Midwives are regulated health professionals who offer comprehensive care to women and their babies during pregnancy, labour, birth and the postnatal period.
Midwives practise in homes, the community, hospitals, clinics, birth centres and health units. Midwives offer a choice of place of birth and, in most provinces, have hospital privileges.
CIHI’s Health Workforce Database (HWDB) collects aggregate-level, standardized data on the regulatory environment, supply, and demographic and education characteristics of midwives in Canada.
- Data from 1996 to 2016 is available on request by completing this data inquiry form or emailing us at firstname.lastname@example.org.
- For more information on CIHI’s health workforce data, visit the HWDB metadata page.
Reports and analyses
- Canada’s Health Care Providers: Provincial Profiles, 2007 to 2016 — Data Tables (Dec 2017)
- Canada’s Health Care Providers: Provincial Profiles, 2013
- Canada’s Health Care Providers — 1997 to 2011: A Reference Guide
As of 2017, midwives are regulated in all Canadian provinces except Prince Edward Island. Midwives are regulated in all territories except Yukon.
To practise as a midwife in Canada, an individual must obtain a licence from one of the midwifery regulatory authorities in Canada. The requirements to obtain a licence are similar across the country but can vary slightly from one jurisdiction to another.
- Hold a bachelor’s degree in midwifery from an accredited program
- Pass the Canadian Midwifery Registration Examination (applicable in most provinces)

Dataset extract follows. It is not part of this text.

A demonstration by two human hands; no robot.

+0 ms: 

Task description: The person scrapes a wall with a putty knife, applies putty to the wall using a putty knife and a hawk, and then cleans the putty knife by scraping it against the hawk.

- Register with a provincial/territorial regulatory body as required
Scope of practice
The scope of practice for midwives is articulated in provincial/territorial regulatory legislation, which outlines the range of responsibilities that define the boundaries of professional practice.
Midwives provide care to women and their infants from early pregnancy through to at least 6 weeks postpartum. This care includesi
- Promoting wellness in women, babies and families and having a respect for pregnancy and childbirth as normal physiological processes
- Encouraging informed decision-making by providing women with complete, relevant and objective information in a non-authoritarian manner
- Being fully responsible for providing primary health services within their scope of practice (normal birth without complications)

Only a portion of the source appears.